What you need to do: Exact repetition of the data below is required.
━━━ Data provided ━━━
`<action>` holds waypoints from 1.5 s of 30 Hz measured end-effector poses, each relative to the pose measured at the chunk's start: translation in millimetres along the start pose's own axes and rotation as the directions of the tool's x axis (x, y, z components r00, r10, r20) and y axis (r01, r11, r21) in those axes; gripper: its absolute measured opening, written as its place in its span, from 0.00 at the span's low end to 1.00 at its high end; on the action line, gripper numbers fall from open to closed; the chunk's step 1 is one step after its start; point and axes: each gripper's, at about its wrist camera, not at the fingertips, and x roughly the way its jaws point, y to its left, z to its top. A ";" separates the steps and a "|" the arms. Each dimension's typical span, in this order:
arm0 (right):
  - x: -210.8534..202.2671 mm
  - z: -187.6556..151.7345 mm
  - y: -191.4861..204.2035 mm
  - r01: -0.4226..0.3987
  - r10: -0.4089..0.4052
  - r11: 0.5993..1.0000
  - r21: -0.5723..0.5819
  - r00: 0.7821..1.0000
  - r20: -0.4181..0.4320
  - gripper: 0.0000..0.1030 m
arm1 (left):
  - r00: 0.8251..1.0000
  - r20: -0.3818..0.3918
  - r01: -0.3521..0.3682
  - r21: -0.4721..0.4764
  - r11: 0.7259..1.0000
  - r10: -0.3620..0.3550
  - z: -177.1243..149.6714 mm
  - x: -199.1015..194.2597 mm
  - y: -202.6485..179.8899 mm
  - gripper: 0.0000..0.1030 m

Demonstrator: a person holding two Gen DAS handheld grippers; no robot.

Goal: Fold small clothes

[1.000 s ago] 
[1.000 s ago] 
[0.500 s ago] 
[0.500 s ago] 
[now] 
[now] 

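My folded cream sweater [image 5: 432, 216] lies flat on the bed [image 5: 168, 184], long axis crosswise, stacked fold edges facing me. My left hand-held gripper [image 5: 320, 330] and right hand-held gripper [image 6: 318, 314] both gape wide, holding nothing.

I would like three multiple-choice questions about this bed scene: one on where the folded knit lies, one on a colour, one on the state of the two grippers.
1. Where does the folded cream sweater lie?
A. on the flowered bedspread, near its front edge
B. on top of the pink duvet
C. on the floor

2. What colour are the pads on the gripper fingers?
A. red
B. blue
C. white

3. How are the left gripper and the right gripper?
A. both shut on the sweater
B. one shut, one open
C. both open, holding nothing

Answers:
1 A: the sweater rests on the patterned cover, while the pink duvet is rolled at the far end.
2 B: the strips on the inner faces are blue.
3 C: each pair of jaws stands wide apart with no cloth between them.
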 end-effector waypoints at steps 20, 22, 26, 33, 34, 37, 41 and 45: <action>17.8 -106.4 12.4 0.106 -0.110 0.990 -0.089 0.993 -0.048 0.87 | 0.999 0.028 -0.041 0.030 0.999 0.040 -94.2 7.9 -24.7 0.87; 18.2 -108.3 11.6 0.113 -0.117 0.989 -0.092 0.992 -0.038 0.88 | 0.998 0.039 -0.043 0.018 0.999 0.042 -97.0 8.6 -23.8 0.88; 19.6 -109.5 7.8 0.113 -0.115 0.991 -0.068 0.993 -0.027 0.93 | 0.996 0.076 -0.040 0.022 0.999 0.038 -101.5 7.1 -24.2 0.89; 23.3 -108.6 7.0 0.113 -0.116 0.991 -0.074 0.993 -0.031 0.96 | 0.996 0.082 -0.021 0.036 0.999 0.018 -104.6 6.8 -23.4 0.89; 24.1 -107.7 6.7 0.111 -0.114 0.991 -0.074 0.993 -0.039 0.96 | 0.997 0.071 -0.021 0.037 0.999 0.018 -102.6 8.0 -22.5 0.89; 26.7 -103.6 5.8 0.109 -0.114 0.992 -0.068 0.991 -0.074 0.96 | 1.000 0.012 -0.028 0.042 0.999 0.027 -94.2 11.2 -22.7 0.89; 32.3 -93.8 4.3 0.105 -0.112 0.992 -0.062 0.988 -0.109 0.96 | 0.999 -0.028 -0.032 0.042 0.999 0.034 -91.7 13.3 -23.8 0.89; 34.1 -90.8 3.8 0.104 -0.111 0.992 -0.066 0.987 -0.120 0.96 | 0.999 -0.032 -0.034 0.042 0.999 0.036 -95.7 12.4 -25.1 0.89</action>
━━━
Output of the exercise:
`<action>` holds waypoints from 1.5 s of 30 Hz measured end-effector poses, each relative to the pose measured at the chunk's start: translation in millimetres along the start pose's own axes and rotation as the directions of the tool's x axis (x, y, z components r00, r10, r20) and y axis (r01, r11, r21) in those axes; gripper: its absolute measured opening, written as its place in its span, from 0.00 at the span's low end to 1.00 at its high end; on the action line, gripper numbers fall from open to closed; the chunk's step 1 is one step after its start; point and axes: each gripper's, at about its wrist camera, not at the fingertips, and x roughly the way its jaws point, y to its left, z to its top. A ";" separates the steps and a "|" the arms. Each dimension's typical span, in this order:
arm0 (right):
  - x: -210.8534..202.2671 mm
  - z: -187.6556..151.7345 mm
  - y: -191.4861..204.2035 mm
  - r01: -0.4226..0.3987
  - r10: -0.4089..0.4052
  - r11: 0.5993..1.0000
  - r21: -0.5723..0.5819
  - r00: 0.7821..1.0000
  - r20: -0.4181..0.4320
  - gripper: 0.0000..0.1030 m
arm1 (left):
  - r00: 0.8251..1.0000
  - r20: -0.3818..0.3918
  - r01: -0.3521..0.3682
  - r21: -0.4721..0.4764
  - r11: 0.7259..1.0000
  - r10: -0.3620..0.3550
  - z: -177.1243..149.6714 mm
  - x: -199.1015..194.2597 mm
  - y: -202.6485..179.8899 mm
  - gripper: 0.0000..0.1030 m

Demonstrator: a person holding two Gen DAS handheld grippers; no robot.

Goal: Fold small clothes

[1.000 s ago] 
[1.000 s ago] 
[0.500 s ago] 
[0.500 s ago] 
[now] 
[now] 

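My folded cream sweater [image 5: 432, 216] lies flat on the bed [image 5: 168, 184], long axis crosswise, stacked fold edges facing me. My left hand-held gripper [image 5: 320, 330] and right hand-held gripper [image 6: 318, 314] both gape wide, holding nothing.

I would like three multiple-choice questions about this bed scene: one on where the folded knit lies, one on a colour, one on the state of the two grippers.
1. Where does the folded cream sweater lie?
A. on the flowered bedspread, near its front edge
B. on top of the pink duvet
C. on the floor

2. What colour are the pads on the gripper fingers?
A. red
B. blue
C. white

3. How are the left gripper and the right gripper?
A. both shut on the sweater
B. one shut, one open
C. both open, holding nothing

Answers:
1 A: the sweater rests on the patterned cover, while the pink duvet is rolled at the far end.
2 B: the strips on the inner faces are blue.
3 C: each pair of jaws stands wide apart with no cloth between them.
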 end-effector waypoints at steps 20, 22, 26, 33, 34, 37, 41 and 45: <action>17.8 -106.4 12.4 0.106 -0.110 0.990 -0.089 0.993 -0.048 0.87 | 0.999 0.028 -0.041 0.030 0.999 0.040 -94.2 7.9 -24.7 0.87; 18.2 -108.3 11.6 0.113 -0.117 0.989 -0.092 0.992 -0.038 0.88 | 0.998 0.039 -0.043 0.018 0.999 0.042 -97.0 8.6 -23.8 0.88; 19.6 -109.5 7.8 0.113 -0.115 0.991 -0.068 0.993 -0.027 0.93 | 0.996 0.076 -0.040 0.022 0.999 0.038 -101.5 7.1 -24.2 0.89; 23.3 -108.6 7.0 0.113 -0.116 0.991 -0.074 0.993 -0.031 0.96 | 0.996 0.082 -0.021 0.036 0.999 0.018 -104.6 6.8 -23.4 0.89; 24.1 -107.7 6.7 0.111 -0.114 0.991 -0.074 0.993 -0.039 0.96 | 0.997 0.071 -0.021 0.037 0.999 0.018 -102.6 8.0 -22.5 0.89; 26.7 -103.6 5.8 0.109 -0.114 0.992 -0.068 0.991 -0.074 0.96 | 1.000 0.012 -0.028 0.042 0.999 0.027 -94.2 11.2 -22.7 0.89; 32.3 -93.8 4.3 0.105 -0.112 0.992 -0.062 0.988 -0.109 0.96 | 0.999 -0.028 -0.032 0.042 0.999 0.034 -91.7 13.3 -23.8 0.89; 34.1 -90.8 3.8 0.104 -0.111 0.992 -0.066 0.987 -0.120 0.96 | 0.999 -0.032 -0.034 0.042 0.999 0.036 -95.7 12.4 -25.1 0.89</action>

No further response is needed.